Bis zum Mittag gaben nach Angaben des Innenministeriums 21,4 Prozent der wahlberechtigten Franzosen im europäischen Kernland ihre Stimme ab. Das waren nur unwesentlich mehr als bei der ersten Wahlrunde vor einer Woche, als zur gleichen Zeit 21,06 Prozent der Wähler ihre Stimme abgegeben hatten. Die Wahlbeteiligung war am Schluss bei nur 57,2 Prozent gelegen.

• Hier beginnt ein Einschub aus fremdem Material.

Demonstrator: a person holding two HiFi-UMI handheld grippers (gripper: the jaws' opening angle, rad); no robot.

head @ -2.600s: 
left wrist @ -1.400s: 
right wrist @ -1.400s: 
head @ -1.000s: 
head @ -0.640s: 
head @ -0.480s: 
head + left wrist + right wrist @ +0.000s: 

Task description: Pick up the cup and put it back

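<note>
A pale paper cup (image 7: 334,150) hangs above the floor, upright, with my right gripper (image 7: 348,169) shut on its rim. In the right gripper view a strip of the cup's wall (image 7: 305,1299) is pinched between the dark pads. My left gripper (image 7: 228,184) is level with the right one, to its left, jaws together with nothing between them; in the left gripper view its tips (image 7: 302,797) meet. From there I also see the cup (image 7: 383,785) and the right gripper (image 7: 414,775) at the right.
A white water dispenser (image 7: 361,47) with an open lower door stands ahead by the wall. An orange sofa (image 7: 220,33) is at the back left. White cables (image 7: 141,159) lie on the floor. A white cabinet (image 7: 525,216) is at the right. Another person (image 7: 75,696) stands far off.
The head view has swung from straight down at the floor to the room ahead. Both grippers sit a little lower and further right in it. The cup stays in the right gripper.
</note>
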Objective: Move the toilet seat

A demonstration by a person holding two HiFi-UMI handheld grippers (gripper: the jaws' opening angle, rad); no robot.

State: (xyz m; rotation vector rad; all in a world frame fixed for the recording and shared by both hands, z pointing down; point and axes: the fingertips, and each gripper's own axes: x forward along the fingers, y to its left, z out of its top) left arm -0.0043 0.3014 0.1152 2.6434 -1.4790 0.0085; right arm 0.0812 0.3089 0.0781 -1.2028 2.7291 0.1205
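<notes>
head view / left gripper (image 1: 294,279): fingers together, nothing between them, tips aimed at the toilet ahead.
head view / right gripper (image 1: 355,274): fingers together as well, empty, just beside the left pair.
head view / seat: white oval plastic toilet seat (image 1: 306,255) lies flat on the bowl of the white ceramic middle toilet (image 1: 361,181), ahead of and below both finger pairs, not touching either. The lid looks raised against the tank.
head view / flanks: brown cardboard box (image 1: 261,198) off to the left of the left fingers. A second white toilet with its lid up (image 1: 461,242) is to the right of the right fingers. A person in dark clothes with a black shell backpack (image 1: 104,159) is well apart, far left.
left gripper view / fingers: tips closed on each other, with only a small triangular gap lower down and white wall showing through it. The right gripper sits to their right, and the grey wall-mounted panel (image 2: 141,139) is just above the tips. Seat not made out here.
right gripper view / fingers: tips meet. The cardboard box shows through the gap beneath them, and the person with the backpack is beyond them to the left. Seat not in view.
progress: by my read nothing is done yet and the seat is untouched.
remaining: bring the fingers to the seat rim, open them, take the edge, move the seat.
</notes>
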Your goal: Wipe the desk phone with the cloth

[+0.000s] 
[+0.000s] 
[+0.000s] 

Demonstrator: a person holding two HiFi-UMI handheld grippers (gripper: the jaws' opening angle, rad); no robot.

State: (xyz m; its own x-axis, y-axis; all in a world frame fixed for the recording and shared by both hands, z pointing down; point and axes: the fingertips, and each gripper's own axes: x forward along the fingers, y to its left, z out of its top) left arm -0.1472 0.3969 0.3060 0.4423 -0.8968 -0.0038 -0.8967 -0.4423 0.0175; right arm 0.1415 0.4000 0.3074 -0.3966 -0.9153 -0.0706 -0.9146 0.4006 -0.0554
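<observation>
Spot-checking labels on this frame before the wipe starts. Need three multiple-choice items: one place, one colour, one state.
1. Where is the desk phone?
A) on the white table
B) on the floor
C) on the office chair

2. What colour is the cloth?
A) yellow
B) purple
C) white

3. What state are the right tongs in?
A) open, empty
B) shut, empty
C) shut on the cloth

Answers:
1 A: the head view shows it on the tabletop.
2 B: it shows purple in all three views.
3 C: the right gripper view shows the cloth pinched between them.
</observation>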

Frankreichs neuer Präsident Hollande kann bei der Endrunde der Parlamentswahl auf eine absolute Mehrheit für seine Sozialisten hoffen. Ein solcher Ausgang würde auch seine Position in den Gesprächen mit der deutschen Bundeskanzlerin Merkel stärken, die gegen die von Hollande geforderten Eurobonds und jegliche Aufweichung der Budget-Disziplin ist. Denn die französische Linke könnte dann nahezu ungehindert die französische Politik bestimmen. In der zweiten Parlamentskammer, dem Senat, hat sie seit dem Vorjahr die Mehrheit.
Der bisher dominierenden konservativen UMP des am 6. Mai abgewählten Präsidenten Sarkozy droht dagegen die Opposition. Die Rechtspopulistin Marine Le Pen von der Front National hofft ebenso wie ihre Nichte Marion Marechal-Le Pen auf einen Einzug in die Nationalversammlung. Die 22-Jährige wäre bei einem Wahlerfolg die jüngste Abgeordnete.
Seit 2002 finden Wahlen zum Präsidentenamt und zur Nationalversammlung jeweils kurz hintereinander statt. Damit dürfte es der Regelfall sein, dass die Franzosen zunächst einen Staatschef wählen und ihm wenige Wochen später eine Mehrheit im Parlament für seine Politik verschaffen. Eine "Kohabitation", also eine "Zwangsehe" von Staats- und Regierungschef aus unterschiedlichen politischen Lagern, gab es zuletzt 1997 bis 2002.